Search the entries for the word "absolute". Copy every line where it turns up.

[Data extracted from a collection]
-------

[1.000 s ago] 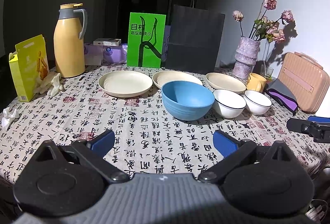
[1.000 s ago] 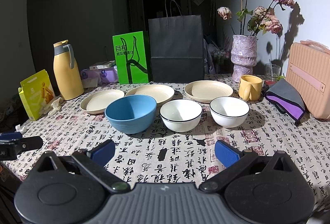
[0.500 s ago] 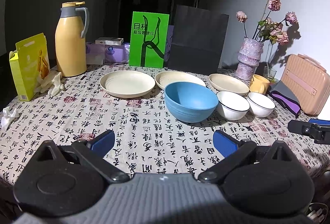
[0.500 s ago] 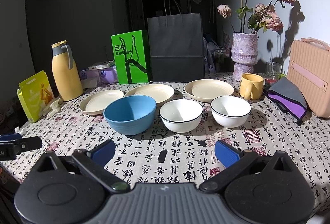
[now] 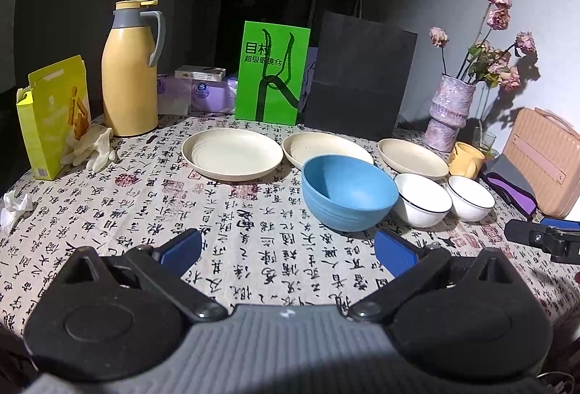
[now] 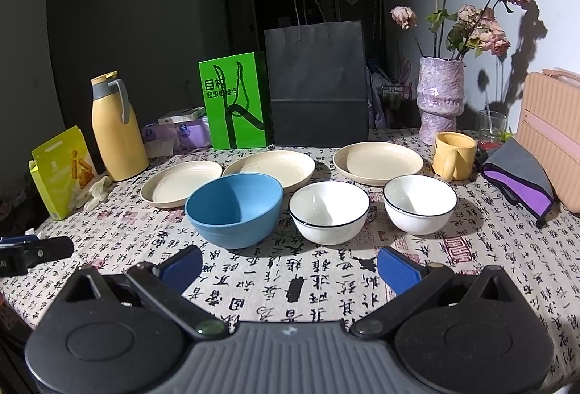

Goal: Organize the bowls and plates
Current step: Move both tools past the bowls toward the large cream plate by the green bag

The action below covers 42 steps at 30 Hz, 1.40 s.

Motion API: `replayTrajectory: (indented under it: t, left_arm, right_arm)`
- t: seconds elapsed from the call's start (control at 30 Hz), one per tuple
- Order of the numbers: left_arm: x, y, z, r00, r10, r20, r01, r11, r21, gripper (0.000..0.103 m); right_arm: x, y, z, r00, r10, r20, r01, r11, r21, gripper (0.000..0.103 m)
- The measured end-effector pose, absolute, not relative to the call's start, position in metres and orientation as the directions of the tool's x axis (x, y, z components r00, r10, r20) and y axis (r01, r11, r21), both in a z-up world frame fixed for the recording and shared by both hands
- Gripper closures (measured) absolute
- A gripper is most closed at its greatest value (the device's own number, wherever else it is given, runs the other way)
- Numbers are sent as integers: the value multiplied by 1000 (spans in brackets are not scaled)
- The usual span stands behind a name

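Cream plates and three bowls stand untouched on a table [image 6: 253,289] dressed in calligraphy-print cloth, as a person holds two grippers over its near edge. The left gripper [image 5: 286,249] and the right gripper [image 6: 288,265] both hang with jaws spread wide, holding nothing, well short of the dishes. The left plate [image 5: 232,153], middle plate [image 6: 270,167] and right plate [image 6: 377,158] lie in a back row, apart from one another; in front of them sit the blue bowl [image 6: 233,209], the middle white bowl [image 6: 329,211] and the right white bowl [image 6: 419,203], side by side and close together. Nothing looks stacked yet, so the work appears to be at its start. A sound first move would probably be to nest one white bowl in the other, taking it by the rim with one finger inside and one outside, lifting straight up before crossing over. The glazed rims look slippery, so a firm, level hold seems wise. The yellow mug [image 6: 454,154] just behind the right white bowl and the vase [image 6: 440,96] of dried flowers beyond could be knocked by a careless swing.
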<state>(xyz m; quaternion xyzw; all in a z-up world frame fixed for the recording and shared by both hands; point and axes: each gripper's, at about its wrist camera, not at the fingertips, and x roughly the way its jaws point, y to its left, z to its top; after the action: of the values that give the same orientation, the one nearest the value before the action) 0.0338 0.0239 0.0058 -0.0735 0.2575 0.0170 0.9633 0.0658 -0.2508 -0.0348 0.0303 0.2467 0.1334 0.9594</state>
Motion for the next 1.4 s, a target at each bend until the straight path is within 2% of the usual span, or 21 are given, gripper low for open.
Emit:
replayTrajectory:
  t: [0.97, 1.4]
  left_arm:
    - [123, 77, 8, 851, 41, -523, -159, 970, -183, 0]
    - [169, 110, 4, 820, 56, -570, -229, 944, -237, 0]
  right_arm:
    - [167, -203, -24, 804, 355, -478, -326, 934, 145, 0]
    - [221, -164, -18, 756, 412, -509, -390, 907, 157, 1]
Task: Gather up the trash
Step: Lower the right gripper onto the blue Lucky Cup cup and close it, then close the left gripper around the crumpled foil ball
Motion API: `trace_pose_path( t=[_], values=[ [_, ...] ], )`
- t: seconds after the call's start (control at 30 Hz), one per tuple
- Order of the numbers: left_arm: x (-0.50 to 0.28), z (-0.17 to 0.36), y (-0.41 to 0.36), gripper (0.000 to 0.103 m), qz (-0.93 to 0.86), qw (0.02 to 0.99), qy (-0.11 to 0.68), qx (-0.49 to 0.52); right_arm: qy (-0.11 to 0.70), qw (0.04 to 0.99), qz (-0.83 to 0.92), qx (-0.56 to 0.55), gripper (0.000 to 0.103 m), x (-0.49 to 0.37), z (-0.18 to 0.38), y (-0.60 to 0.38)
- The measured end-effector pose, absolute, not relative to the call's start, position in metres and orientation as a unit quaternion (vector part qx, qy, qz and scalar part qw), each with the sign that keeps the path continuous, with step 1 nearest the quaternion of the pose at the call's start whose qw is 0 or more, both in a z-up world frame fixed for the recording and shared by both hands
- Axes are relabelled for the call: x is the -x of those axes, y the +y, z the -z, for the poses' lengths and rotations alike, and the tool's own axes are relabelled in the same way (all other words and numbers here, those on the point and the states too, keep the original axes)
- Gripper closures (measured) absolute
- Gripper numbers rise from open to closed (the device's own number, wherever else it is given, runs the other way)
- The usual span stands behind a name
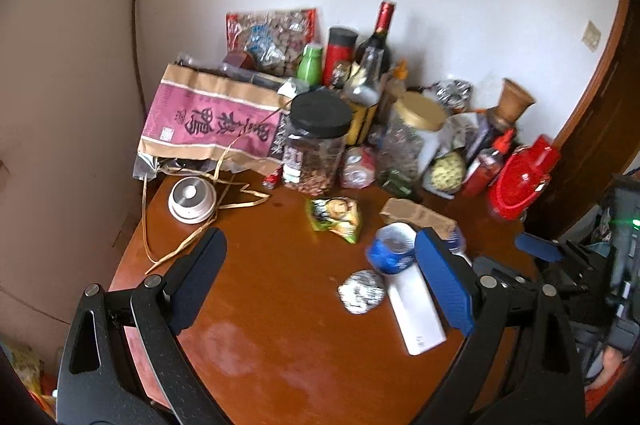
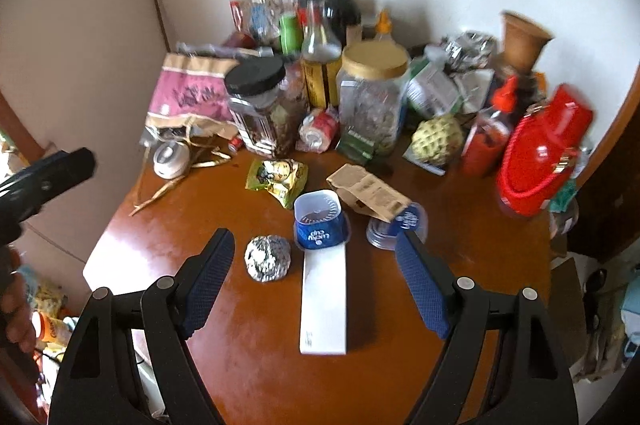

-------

**YOUR RESPONSE**.
- The measured end-effector pose, absolute, not relative to the call's start, position in metres and orientation as the directions of the tool's x axis (x, y, z components r00, r10, r20) and y axis (r01, r11, r21), both in a z-up world frame fixed for the recording and shared by both hands
- Gripper closures (measured) absolute
- The measured end-effector pose, absolute, not relative to the call's start, position in metres and orientation as a unit quaternion (vector part qx, qy, qz and scalar part qw), each with the sign that keeps the path continuous, with step 1 nearest the quaternion of the pose at the call's start whose qw is 0 or more, both in a z-up world frame fixed for the recording and shared by both hands
- Gripper closures (measured) absolute

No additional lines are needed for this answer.